Milosevic's position on the Kosovo matter is represented by Milan Milutinovich,
the president of Serbia. The death of Yugoslavia's Communist leader Marshal
Tito in 1980 offered an opportunity to Milosevic, a rising politician who
became leader of Serbia's Communist Party in 1986. Milosevic capitalized
on Serbian resentment toward ethnic Albanians. When Milosevic became Serbian
president in 1989, he stripped Kosovo's autonomy and later forced Albanians
from their state jobs, shut down their media and suppressed the Albanian
language. He also dismantled the legislative assembly after ethnic Albanian
legislators declared independence. Croatia, Slovenia, Macedonia and Bosnia
quit the Yugoslavia federation between 1991 and 1992, leaving Serbia and
Montenegro to form the Federal Republic of Yugoslavia. The breakup allowed
Milosevic to appoint his cronies to the federal presidency and defense
ministry, and he effectively became ruler of the new Yugoslavia.
Milosevic, 57, launched a military offensive against the rebels of the
Kosovo Liberation Army in February 1998. Since then, the embattled leader,
known for his fiery rhetoric and defiance, has engaged in characteristic
brinkmanship under the threat of NATO airstrikes. In October 1998, for
example, NATO threatened punitive airstrikes against Yugoslavia after the
discovery of the slaughter of 19 ethnic Albanians by Serbian police units.

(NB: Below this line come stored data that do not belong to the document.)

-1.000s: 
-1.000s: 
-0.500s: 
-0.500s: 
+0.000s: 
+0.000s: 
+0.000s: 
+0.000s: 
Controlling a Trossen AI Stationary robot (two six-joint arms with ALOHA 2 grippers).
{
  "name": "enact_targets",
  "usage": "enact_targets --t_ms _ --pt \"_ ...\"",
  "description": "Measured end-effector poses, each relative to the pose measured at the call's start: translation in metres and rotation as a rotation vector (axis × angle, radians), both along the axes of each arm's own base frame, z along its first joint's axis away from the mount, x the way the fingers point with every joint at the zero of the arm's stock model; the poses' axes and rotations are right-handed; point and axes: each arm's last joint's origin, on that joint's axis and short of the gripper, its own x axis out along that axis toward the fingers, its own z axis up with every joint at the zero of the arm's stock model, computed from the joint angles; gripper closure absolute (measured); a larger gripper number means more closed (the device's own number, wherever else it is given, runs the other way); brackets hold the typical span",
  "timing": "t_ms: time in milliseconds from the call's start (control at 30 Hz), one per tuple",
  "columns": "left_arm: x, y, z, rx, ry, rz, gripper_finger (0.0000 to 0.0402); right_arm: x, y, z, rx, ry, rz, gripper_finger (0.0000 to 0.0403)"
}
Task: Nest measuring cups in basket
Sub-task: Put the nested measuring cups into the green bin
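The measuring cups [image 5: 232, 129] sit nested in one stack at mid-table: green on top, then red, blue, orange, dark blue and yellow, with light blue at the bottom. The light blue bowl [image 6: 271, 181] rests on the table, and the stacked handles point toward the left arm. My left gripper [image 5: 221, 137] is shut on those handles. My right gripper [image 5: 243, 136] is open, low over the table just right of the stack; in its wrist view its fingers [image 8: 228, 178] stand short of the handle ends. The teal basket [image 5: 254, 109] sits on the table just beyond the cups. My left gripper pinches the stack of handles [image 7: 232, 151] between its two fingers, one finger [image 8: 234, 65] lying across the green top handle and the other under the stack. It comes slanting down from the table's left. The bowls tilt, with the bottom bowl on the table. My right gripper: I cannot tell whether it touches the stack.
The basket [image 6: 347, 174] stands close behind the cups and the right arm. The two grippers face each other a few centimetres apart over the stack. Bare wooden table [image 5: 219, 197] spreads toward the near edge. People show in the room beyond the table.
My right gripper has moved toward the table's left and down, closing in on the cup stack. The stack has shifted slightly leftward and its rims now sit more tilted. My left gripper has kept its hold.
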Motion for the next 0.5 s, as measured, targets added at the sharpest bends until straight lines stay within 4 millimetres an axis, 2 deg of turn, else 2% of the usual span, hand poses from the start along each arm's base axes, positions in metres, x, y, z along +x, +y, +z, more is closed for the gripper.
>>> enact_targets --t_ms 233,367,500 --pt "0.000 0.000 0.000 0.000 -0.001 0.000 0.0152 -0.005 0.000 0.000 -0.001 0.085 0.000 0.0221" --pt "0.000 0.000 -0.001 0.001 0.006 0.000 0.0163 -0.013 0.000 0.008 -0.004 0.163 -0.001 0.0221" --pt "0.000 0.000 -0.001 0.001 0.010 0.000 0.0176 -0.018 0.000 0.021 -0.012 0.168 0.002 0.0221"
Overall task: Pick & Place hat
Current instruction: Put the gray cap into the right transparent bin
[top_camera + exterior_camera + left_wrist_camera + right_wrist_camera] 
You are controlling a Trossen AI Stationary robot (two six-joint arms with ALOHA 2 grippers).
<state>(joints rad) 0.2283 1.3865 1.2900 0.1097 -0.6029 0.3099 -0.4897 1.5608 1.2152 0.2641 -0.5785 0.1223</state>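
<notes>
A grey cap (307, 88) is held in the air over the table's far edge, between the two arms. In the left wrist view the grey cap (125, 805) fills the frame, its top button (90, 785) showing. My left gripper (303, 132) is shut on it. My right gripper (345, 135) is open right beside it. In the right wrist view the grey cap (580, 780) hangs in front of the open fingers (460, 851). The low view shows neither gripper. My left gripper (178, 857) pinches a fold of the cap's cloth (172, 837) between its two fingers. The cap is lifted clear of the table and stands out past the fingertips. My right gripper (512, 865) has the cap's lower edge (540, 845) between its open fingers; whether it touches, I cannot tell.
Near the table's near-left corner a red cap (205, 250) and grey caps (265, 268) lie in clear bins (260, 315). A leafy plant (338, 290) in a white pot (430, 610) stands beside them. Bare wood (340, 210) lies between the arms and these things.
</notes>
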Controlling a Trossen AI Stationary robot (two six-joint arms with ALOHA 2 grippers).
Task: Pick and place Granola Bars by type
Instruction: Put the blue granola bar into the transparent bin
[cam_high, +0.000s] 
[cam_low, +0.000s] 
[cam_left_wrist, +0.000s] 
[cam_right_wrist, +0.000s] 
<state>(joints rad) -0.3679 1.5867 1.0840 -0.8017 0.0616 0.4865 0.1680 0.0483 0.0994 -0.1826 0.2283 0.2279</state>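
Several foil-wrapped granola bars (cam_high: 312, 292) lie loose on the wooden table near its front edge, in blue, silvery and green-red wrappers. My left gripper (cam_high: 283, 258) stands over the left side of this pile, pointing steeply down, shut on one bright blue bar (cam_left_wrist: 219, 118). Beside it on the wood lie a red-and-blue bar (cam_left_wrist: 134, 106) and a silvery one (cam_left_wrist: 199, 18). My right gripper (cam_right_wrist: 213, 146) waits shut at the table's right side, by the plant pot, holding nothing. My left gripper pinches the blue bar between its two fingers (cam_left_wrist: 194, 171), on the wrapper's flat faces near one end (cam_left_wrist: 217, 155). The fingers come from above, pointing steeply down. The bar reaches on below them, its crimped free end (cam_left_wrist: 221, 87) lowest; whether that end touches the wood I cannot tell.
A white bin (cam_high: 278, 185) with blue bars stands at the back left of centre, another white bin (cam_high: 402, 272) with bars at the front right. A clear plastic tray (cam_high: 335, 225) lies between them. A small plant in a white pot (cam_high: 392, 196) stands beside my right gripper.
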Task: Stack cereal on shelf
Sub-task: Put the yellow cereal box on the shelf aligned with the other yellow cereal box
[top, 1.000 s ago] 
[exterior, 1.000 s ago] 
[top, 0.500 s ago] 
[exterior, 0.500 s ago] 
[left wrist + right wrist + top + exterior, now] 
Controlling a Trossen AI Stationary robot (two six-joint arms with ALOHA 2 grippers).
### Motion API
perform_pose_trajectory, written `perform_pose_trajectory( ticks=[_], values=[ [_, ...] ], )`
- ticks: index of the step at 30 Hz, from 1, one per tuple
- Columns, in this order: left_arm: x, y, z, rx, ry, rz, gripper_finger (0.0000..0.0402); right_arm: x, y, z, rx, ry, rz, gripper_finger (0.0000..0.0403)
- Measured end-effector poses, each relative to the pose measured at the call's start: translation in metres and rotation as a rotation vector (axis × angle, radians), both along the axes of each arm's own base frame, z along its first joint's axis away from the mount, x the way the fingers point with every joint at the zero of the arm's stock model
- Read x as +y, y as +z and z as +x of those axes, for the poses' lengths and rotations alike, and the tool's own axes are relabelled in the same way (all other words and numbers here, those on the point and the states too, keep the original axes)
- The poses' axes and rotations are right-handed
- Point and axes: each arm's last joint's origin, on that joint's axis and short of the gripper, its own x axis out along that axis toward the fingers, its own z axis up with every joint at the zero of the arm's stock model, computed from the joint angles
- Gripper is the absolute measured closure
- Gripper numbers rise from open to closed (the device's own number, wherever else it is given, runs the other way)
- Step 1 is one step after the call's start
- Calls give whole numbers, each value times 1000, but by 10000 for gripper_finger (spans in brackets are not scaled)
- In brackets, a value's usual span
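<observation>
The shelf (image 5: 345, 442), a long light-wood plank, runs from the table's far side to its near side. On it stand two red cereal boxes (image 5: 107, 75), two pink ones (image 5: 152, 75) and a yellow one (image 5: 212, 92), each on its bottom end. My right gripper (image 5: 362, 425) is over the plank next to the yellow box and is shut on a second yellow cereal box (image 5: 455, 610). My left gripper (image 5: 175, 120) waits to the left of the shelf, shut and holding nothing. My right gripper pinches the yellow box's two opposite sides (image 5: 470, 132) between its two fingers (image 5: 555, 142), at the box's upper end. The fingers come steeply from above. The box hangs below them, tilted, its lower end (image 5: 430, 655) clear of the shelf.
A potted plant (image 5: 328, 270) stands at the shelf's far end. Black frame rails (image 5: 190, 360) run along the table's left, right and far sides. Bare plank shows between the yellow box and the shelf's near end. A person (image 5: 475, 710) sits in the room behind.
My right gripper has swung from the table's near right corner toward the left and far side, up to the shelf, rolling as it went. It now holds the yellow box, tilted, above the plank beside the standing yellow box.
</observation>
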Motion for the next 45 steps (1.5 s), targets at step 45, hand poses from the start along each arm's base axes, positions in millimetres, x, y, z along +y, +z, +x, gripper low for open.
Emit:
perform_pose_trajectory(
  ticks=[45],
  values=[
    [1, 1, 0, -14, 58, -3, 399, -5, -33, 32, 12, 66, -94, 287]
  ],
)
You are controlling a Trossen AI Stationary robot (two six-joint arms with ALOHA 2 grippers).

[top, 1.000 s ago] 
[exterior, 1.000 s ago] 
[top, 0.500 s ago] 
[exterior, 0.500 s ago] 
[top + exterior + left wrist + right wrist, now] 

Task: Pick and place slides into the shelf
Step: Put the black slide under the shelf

Milosevic finally agreed on an accord that allowed 2,000 international
inspectors into Kosovo and regular overflights by NATO surveillance aircraft
as a deterrent to further violence.
Stance: Milosevic refuses to allow NATO peacekeeping troops in
Yugoslavia. He has said he will consider Kosovo autonomy, but rejects any
move for a referendum on independence for Kosovar Albanians.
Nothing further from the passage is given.